Post something you are missing lately (trivial or not)

Good Mexican food.

My best friend Jules.

A reliable paycheck.

My down comforter.

My old Scout.

Fishing in a remote lake surrounded by enormous pine trees without a soul in sight.

23

My fallopian tube.

Sex.

pauses

:::hadn’t realized I was missing anything till I opened this thread:::

Ok, I’m going to go cry in the corner now.

Sex.

I miss my former best friend, especially since it’s my fault, and I miss missing her as much as I used to.

I miss getting in my car, driving to see my friends, cruising on the highway with the radio up.

I miss being in a relationship… and I’d be lying if I didn’t say that it’s at least in part because I miss getting some on a semi-regular basis.

Believe it or not, I think the thing I miss most is getting out of HS at 2:30 in the afternoon, and either having soccer/track practice till five, or going over a friend’s house and playing sports all evening. Running and pickup ball at the gym is nice but it’s not nearly the same.

I miss Sports Night, Futurama, and The Good West Wing.

Okay, so I miss more than sex. It was more of a smart ass comment because I was in a bad mood. Apologies.

I miss being in love. It left a huge void when the feelings went away, bigger than I thought it would. I do like the freedom of not being in love, but its at a cost.

I miss my family. Phones just aren’t enough sometimes.

I miss my best friend. Sometimes I feel resentful of her for getting married, like somehow I was abandoned. I know thats not really the case, but thats what it feels like. We were only 19 when she got married, and all of the plans we had were dashed because of it. Her living in a completely different country only makes things worse.

I miss feeling pretty, feeling like I could be wanted.

I miss my dog, Fluffy. I just developed a ton of film I’ve been holding onto for years, and one packet has a lot of pictures of her. I started crying right there in the car. She died October of 2002, we had her for 12 years. I still have to hold back the tears when I think about her long enough.

I miss sex too!

I miss laughing more freely-

I miss vacation time- I started a new job in September and I dont think I’ll get any vacation time in the near future.

I miss sleeping in.

God yes. I wish they’d at least bring back the reruns; it was a great show. It used to be in syndication while new prime-time episodes were being made, but when the series ended, so did the reruns. Or at least they did where I live.

Since I moved to Bangkok:

I miss being able to order pizza that’s not Pizza Hut.

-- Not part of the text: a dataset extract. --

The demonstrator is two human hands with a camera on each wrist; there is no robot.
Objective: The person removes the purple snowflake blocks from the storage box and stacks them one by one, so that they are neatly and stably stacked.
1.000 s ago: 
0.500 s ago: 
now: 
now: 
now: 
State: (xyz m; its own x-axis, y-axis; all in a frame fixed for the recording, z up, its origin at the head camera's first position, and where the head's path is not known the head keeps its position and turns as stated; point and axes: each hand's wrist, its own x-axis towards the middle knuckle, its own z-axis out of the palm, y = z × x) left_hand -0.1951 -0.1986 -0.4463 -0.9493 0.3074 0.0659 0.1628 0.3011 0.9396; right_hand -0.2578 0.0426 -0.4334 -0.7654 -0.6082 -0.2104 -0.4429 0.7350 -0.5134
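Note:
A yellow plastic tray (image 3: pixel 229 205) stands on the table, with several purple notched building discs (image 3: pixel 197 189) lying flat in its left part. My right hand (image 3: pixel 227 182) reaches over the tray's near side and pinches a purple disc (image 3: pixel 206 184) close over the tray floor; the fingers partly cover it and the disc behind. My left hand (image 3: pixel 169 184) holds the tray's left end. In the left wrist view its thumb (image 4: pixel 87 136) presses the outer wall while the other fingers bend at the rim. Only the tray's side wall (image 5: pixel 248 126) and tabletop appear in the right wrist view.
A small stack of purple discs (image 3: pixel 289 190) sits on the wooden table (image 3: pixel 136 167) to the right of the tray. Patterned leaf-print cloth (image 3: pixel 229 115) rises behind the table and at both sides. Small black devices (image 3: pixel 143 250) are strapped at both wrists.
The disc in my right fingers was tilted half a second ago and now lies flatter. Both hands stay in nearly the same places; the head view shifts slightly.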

I miss hipsters, indie music at bars, emo kids.

I miss snow, winter and seasons in general.

I miss big bookstores, good coffee and good local beer.

Oh, and my friends and cats Stateside, too.

But I don’t miss being poor or complaining about politics here.

I miss sleep.

And I had been doing so well. :frowning:

blinks unamused at the little 4:30am at the bottom of the screen

I miss stores that are open 24 hours, watching shows on time (CSI: New York just started it’s first season here last night), I miss convenient fast food and super sales at the stores.

But, I’d miss my husband even more if I went back, so overall I’m happier here.

I miss cuddling under a blanket in front of the fire.

I miss looking forward to work.

I miss my grandparents.

Sometimes, I miss people I’ve never met.

I miss my fiance.

Oddly enough, I’m missing the frozen northern climate. Odysseus returning to Ithaca indeed :wink:

My dad, 13 years later.

My kids, even though I saw them 2 hours ago, and will see them again in 6 hours.

Sleep, same as many of you.

My sanity, although that was overrated.

Money and free time to go see movies, spur of the moment overnights, and vacations.